Could you set down every record exactly as it appears?

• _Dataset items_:
◆ ◆ ◆ ◆

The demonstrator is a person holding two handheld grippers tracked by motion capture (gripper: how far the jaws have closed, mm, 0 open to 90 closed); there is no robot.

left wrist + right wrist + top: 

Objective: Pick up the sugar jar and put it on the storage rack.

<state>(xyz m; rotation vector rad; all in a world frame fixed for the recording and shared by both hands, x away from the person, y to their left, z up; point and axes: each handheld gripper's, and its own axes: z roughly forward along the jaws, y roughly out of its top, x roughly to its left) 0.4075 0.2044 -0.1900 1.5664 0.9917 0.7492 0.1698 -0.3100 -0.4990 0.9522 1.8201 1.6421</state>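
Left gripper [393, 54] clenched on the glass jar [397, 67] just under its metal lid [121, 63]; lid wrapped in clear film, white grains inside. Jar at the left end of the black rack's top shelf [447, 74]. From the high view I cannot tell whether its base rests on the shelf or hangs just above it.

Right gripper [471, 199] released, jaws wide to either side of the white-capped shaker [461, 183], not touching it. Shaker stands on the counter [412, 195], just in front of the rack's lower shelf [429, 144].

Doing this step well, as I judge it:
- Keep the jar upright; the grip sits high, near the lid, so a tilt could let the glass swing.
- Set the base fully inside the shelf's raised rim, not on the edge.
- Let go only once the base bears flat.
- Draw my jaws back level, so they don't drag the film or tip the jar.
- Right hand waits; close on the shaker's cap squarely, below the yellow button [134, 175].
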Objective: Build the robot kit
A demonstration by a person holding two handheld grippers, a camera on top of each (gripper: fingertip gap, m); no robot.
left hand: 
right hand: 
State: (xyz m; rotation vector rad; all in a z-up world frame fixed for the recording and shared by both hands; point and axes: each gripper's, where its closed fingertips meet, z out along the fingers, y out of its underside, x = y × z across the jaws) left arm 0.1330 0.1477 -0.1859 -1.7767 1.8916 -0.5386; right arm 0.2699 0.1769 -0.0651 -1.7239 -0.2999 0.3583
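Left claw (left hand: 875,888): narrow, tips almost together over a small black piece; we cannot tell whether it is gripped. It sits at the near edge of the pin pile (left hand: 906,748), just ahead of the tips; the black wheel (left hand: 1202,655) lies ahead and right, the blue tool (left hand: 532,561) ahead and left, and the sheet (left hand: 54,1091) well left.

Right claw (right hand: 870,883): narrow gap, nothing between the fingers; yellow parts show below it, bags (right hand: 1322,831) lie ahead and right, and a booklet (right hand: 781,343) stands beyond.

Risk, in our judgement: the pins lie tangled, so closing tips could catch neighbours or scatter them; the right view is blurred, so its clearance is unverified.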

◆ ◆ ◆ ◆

• _Solution to this task_:
The demonstrator is a person holding two handheld grippers tracked by motion capture (gripper: how far the jaws have closed, mm, 0 open to 90 closed); there is no robot.

left wrist + right wrist + top: 

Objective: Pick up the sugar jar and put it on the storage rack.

<state>(xyz m; rotation vector rad; all in a world frame fixed for the recording and shared by both hands, x away from the person, y to their left, z up; point and axes: each handheld gripper's, and its own axes: z roughly forward along the jaws, y roughly out of its top, x roughly to its left) 0.4075 0.2044 -0.1900 1.5664 0.9917 0.7492 0.1698 -0.3100 -0.4990 0.9522 1.8201 1.6421</state>
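Left gripper [393, 54] clenched on the glass jar [397, 67] just under its metal lid [121, 63]; lid wrapped in clear film, white grains inside. Jar at the left end of the black rack's top shelf [447, 74]. From the high view I cannot tell whether its base rests on the shelf or hangs just above it.

Right gripper [471, 199] released, jaws wide to either side of the white-capped shaker [461, 183], not touching it. Shaker stands on the counter [412, 195], just in front of the rack's lower shelf [429, 144].

Doing this step well, as I judge it:
- Keep the jar upright; the grip sits high, near the lid, so a tilt could let the glass swing.
- Set the base fully inside the shelf's raised rim, not on the edge.
- Let go only once the base bears flat.
- Draw my jaws back level, so they don't drag the film or tip the jar.
- Right hand waits; close on the shaker's cap squarely, below the yellow button [134, 175].
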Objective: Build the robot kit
A demonstration by a person holding two handheld grippers, a camera on top of each (gripper: fingertip gap, m); no robot.
left hand: 
right hand: 
State: (xyz m; rotation vector rad; all in a z-up world frame fixed for the recording and shared by both hands; point and axes: each gripper's, where its closed fingertips meet, z out along the fingers, y out of its underside, x = y × z across the jaws) left arm 0.1330 0.1477 -0.1859 -1.7767 1.8916 -0.5386; right arm 0.2699 0.1769 -0.0651 -1.7239 -0.2999 0.3583
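Left claw (left hand: 875,888): narrow, tips almost together over a small black piece; we cannot tell whether it is gripped. It sits at the near edge of the pin pile (left hand: 906,748), just ahead of the tips; the black wheel (left hand: 1202,655) lies ahead and right, the blue tool (left hand: 532,561) ahead and left, and the sheet (left hand: 54,1091) well left.

Right claw (right hand: 870,883): narrow gap, nothing between the fingers; yellow parts show below it, bags (right hand: 1322,831) lie ahead and right, and a booklet (right hand: 781,343) stands beyond.

Risk, in our judgement: the pins lie tangled, so closing tips could catch neighbours or scatter them; the right view is blurred, so its clearance is unverified.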

What appears above is the full answer.